I knew the tone immediately. “Oh! Hello Eileen, where?” I heard him say. “They must be ours!”

He was moving towards the door at speed. Those of us within ear shot didn’t need to be told that the conversation was about cows. They had crossed into the wood and out into an estate about a mile down the road.

I grabbed a few head torches and my niece Aoife followed. We drove up and down the road looking for telltale signs. None found, we breathed sighs of relief. Black cows, cars and darkness would not make a good combination. We turned into Woodlands Estate. The first spray of cow dung was visible.

Cartoon by Clyde Delaney.

Tim drove the jeep into the back of the estate and down the narrow laneway that leads to our boundary with the wood. As it narrowed to a trail through the trees, he abandoned the jeep, leaving the headlights on to light his way. He came back telling us some cows were there all right and we should follow behind them while he would call them and take them to another paddock. We could then take the jeep home.

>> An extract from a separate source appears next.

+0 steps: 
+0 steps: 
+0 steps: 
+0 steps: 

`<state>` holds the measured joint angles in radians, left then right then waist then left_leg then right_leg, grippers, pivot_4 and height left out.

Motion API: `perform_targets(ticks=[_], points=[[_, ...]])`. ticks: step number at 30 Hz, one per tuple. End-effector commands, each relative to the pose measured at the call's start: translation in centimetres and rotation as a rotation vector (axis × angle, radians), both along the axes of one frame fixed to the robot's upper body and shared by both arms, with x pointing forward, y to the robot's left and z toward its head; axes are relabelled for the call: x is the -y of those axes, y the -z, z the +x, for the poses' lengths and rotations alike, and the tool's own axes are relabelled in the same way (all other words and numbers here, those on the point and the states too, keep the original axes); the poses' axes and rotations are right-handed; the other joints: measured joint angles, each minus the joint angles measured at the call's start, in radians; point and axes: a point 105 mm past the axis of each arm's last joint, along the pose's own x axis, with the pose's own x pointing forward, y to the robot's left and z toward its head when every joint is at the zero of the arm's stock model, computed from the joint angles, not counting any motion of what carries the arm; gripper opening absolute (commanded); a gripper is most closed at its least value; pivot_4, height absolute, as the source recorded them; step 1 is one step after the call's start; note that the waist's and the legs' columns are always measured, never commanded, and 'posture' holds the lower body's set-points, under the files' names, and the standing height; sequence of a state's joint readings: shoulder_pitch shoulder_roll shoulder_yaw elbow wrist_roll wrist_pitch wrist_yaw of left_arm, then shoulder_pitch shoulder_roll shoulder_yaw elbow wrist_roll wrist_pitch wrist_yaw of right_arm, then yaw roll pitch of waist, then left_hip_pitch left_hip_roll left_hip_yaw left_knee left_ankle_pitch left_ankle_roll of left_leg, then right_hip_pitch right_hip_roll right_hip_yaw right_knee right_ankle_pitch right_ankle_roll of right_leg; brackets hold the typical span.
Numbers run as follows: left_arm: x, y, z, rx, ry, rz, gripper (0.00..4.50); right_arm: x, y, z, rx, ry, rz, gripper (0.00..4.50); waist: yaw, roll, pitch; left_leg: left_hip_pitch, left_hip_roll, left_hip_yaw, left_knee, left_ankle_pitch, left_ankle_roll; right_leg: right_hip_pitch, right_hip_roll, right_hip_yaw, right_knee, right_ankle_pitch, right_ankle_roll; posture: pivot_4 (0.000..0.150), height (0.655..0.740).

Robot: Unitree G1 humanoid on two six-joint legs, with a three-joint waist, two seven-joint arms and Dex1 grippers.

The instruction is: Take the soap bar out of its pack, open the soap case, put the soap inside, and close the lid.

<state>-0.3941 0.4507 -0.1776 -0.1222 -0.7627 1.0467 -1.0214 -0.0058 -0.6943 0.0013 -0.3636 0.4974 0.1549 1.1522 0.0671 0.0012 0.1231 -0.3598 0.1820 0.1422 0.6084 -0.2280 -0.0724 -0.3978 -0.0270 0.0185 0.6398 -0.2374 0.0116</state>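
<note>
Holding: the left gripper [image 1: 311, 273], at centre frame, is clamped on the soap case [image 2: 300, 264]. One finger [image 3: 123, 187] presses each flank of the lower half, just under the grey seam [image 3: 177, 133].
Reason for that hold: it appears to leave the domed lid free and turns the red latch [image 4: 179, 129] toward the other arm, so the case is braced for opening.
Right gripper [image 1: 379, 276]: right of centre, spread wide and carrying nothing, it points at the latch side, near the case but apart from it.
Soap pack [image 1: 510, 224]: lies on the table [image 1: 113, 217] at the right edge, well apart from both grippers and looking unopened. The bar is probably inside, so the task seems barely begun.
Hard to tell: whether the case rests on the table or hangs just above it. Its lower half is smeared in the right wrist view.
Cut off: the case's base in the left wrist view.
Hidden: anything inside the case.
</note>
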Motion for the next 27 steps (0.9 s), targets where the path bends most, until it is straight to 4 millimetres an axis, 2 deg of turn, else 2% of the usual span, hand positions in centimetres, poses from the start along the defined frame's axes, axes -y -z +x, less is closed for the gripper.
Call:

The herd still in the field was roaring loudly wanting to join in the fun. I tried to urge one cow to move. She was curling her tongue around young sycamore leaves and enjoying them immensely. Her herd instinct abandoned, she wasn’t moving until she’d had her fill.

Eventually we got going. We could hear Tim working with Speedy the sheepdog to gather the travellers. Aoife wondered how we would know when to leave. I assured her that we could go once the cows went quiet. We waited in the wood. The moths flitted into our head torch beams and the light glistened on the stream under our feet. Stippled bark was accentuated against the black night and young leaves rustled in the night breeze.

Then there was silence and Aoife and I could go home. It was nearly midnight when we got back and still no packing done! It’s a really bad time of year for a holiday on a dairy farm but our children gifted us a week in Pittsburgh for our big birthdays. The timing was chosen to take in a Garth Brooks concert.

A big birthday

I’m in denial of course. What is it about ageing that makes us want to hide our age?

All one has to do is to look at how beautiful young people are and we can see the reason quite quickly.

Youth has it all; the agility to take the stairs two at a time, the ability to stay out until four in the morning and face into work the next day, to eat late at night and to conjure dreams and build careers that stretch into the future.

When time becomes limited, perspectives change and fulfilling dreams becomes more urgent. Does experience of life make up for our fading youth? Probably not!

What does matter is the amount of things that are ahead. I still want to make a difference within my family, career and society. I guess that’s all up to me and the six and the zero are only numbers. Still I don’t like to see those numbers written down. I prefer the sentiments of the song from Beautiful South:

“Sixty 25th of Decembers

Fifty-nine 4th of Julys

You can’t have too many good times children

You can’t have too many lines

Take a good look at these crows’ feet sitting on the prettiest eyes”

It’s nice to have a bit of mystery around one’s age even if I’m the only one with the mystery. I cannot defy time. Only last year, a gentleman said to Tim: “Come ’ere! We were only saying that you and Katherine must be nearly 60.”

There’s always someone who has sat beside you in school or university. It will always out.

I was born in May 1959. Tim was born in January and we’re off to Pittsburgh for a week to see Garth Brooks in concert. Lots of living to be done!